Dan Hurst - Voice Talent

Voiceovers In English or Spanish for commercials, narrations, Radio/TV Promos

 

 

Voiceovers by Dan Hurst in English or Spanish for commercials, narrations, and e-learning.

NOW BATTING!

It’s Sunday afternoon and I’m going over the next week’s assignments and workload. While doing that I have the Kansas City Royals on the TV. I suddenly hear my friend Mike McCartney, the Public Address announcer for the Royals call in a batter, and I am transported back to fourteen years of my stint as the PA announcer for the Royals.

It was, for the most part, a magical tour. Oh, not all of it. Dealing with some of the head cases in baseball upper management positions is always a challenge. Not all. But some. All in all it was one of the highlights of my career.

For some reason I recalled an incident that changed my career as a voice talent.

I don’t even remember who we were playing at the time, but, as normal, after the game fans would gather by the exit doors where the players would walk out to go to their bus or, in the case of the Royals players, their cars. Those were the same doors that the rest of the staff used to exit.

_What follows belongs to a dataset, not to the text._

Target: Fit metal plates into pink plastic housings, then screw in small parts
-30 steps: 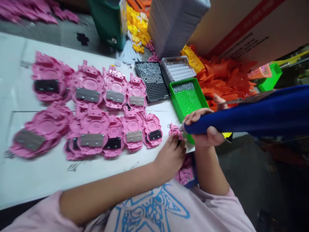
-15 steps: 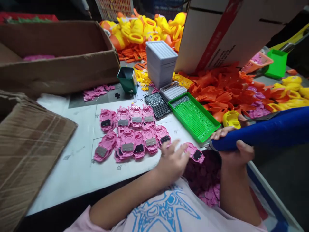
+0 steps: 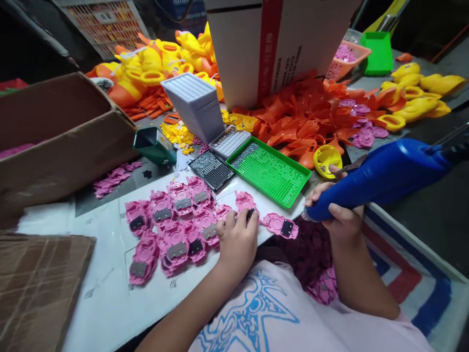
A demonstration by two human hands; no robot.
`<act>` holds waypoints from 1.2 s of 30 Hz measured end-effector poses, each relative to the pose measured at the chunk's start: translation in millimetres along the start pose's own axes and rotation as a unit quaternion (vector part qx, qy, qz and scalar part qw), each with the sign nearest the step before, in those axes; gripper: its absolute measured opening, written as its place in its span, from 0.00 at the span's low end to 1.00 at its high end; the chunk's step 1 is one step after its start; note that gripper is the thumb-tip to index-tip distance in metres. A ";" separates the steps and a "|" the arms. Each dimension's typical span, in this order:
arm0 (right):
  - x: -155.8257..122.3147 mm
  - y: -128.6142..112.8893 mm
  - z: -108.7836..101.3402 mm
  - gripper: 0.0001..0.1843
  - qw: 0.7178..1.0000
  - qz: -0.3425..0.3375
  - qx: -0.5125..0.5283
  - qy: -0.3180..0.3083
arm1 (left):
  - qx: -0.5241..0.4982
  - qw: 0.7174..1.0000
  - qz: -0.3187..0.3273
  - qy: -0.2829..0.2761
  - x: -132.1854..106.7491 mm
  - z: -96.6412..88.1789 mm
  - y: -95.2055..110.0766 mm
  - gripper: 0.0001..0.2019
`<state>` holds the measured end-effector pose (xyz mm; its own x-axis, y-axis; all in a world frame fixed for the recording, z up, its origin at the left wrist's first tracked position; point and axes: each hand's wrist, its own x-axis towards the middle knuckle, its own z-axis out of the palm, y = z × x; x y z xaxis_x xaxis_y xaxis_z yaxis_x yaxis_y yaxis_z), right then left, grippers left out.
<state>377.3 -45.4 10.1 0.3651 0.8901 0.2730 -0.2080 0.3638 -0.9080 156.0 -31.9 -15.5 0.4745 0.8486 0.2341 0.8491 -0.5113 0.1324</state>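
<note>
My left hand (image 3: 238, 242) reaches over the right end of a cluster of pink plastic casings (image 3: 178, 239). Its fingers are curled over a pink casing with a black plate (image 3: 245, 201), partly hidden beneath them. A separate pink casing (image 3: 274, 224), also with a black plate, lies at the table's front edge, between my two hands. In my right hand (image 3: 344, 220) is a blue electric screwdriver (image 3: 373, 181), held sideways with its tip pointing left, close to that casing. Many casings in the cluster carry grey or black plates.
Behind the casings sit a green tray of small screws (image 3: 271, 171), a black perforated tray (image 3: 211, 169) and stacked white trays (image 3: 194, 105). Orange parts (image 3: 293, 117) pile up at the back right. Cardboard boxes (image 3: 66, 127) flank the left; more pink casings (image 3: 322, 281) lie below the table edge.
My left hand has moved left from the separate casing to the right end of the cluster. The view has turned to the right. My right hand still holds the screwdriver.
</note>
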 end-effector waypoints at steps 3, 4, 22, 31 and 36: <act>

Most of the time when I walked out, no one said a word to me. I hardly look like a baseball player. But this one time as I walked out I noticed a little girl, probably about five or six years old, standing next to the ropes by her father. She was teary eyed, and I figured it was because it had been a late night and she was tired.

As I walked by she held up her ball glove and a Sharpie. I noticed and smiled. Her dad said, “Would you sign it? She hasn’t been able to get anyone to sign it all night.”

I said, “Hey, I’m obviously not a ball player. I’m just the public address announcer.”

He suddenly got rather excited.

“You’re the announcer? Honey, this is the guy that says ‘Now batting’ when the ball players come up to bat!” Then he looked at me and said, “That’s awesome! Would you sign her glove?”

Within minutes, I was surrounded by a crowd asking for my autograph. It was all rather embarrassing.

But I learned something special that night.

The late, great Kevin Gray, the guy that hired me for the Royals once told me, “Your job is to be part of the fan’s experience. As far as you’re concerned, it doesn’t matter if we win or lose. The important thing is, did the fans have a good time? Every time you open that mic is an opportunity to make it a better experience for the fan.”

I soon realized the wisdom of those words. Even beyond that role as the public address announcer.

Our job as voice talents is to be a part of the listener’s experience. It’s really not our job to sell anything or hype anything. Our job is simply to connect with the listener. And in doing so, to connect the product or service with the listener.

Let me share three things that I learned from that encounter with that little girl. Three things that relate to our job as voice talents.

First, it’s not our job to create emotion. That’s the writer’s job. It’s simply our job to say the words in a way that the listener can choose to create emotion.

We often confuse ourselves with music. Yeah, music. You know how during certain movie scenes the music enhances the action on the screen? For some reason, many of us think we are like that music – that it’s our job to enhance the action on the screen.

Well, we’re not like that music. What would have happened if I, as the PA announcer, had opened the mic during a fly ball and in dramatic terms announced, “It’s a loooong fly ball to center field! Will he catch it and will the runner on third base score?”

I can tell you what would have happened. I would have been fined by Major League Baseball!

In voice work, it’s not our job to create emotion. It’s simply our job to connect the information with the listener without interfering with the event. Let the action create its own emotion.

Secondly, as voice talents, we’re not the story. Anything we do that detracts the listener from the story is a violation of our responsibility.

Kevin Gray once told me, “I never want to hear from a fan that we have an awesome P.A. announcer. Because if I hear that, I know that they were distracted from what was happening on the field.”

Yeah, that hurt. A little. But I understood what he was saying. If I may use the metaphor of a painting, all we are as voice talents is a brush stroke. If we draw attention to that particular brush stroke, the painting is ruined.”

Finally, what we do as voice talents really is magic.

Just like with that dad and his little girl, it was special because of his experience. It had absolutely nothing to do with me. It was all about him and his experience.

The same thing is true with what we do as voice talents. It’s not about us. It’s about the listeners, their experience, and their connection with the product or service. But we have to remember, we don’t create that experience. We reflect it.